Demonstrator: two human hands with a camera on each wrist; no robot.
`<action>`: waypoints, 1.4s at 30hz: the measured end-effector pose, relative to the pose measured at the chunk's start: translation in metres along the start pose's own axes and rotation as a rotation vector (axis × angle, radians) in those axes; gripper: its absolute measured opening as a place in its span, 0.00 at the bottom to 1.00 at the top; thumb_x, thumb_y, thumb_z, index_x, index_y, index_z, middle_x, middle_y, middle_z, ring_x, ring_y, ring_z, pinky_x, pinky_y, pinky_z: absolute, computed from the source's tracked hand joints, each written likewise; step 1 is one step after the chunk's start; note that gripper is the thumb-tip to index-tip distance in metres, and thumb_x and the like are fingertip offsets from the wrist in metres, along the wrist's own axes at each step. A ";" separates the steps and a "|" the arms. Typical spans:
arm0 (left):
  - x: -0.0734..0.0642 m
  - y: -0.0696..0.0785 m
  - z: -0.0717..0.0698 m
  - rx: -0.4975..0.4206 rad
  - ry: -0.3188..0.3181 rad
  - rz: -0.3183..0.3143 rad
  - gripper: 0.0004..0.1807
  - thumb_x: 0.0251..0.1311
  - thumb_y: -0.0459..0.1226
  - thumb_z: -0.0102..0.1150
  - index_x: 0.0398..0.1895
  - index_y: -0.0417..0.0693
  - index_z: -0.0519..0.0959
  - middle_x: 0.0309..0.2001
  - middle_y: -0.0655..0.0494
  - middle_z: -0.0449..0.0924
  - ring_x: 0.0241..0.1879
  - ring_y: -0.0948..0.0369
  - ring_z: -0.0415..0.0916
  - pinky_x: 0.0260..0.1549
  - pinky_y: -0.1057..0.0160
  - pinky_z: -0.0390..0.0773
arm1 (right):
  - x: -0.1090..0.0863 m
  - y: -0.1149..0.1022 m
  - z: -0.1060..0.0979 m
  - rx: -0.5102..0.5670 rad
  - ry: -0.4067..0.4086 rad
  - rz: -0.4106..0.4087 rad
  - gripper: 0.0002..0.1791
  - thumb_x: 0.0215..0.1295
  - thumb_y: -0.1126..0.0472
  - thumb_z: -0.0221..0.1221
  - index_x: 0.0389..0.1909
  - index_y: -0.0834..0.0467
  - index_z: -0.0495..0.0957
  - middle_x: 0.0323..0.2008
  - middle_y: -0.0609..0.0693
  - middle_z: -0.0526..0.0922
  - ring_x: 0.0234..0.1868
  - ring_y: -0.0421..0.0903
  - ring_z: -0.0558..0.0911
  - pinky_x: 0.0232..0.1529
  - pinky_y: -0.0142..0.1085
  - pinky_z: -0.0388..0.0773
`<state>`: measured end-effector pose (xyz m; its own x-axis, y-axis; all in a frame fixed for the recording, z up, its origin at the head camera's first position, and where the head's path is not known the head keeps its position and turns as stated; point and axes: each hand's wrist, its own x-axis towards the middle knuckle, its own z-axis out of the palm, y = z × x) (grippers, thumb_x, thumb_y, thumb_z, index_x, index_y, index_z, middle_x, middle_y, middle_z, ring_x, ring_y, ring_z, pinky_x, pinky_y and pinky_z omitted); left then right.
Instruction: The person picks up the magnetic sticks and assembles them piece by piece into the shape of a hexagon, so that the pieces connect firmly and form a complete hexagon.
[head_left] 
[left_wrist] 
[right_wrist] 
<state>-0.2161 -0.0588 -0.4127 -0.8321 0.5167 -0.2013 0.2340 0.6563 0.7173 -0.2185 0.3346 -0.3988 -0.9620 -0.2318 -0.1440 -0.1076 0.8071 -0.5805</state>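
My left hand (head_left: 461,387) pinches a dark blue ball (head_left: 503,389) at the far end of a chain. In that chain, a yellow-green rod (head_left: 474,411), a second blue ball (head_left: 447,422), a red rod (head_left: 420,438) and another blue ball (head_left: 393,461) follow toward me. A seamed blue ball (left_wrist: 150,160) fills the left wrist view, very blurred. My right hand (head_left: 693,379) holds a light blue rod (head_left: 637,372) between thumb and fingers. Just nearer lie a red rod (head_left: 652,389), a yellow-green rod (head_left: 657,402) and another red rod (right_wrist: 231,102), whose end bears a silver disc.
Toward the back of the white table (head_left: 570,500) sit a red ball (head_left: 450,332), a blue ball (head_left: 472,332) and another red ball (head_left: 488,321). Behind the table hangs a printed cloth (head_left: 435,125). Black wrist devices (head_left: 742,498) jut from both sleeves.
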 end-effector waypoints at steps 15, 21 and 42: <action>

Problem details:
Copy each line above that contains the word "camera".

Exercise solution:
Demonstrator: two human hands with a camera on each wrist; no robot.
`<state>`: measured end-effector pose (xyz m; its own x-axis, y-axis; all in a frame fixed for the recording, z up, its origin at the head camera's first position, and where the head's path is not known the head keeps its position and turns as stated; point and axes: each hand's wrist, its own x-axis towards the middle knuckle, its own z-axis out of the palm, y = z × x) (grippers, thumb_x, thumb_y, thumb_z, index_x, index_y, index_z, middle_x, middle_y, middle_z, ring_x, ring_y, ring_z, pinky_x, pinky_y and pinky_z omitted); left then right.

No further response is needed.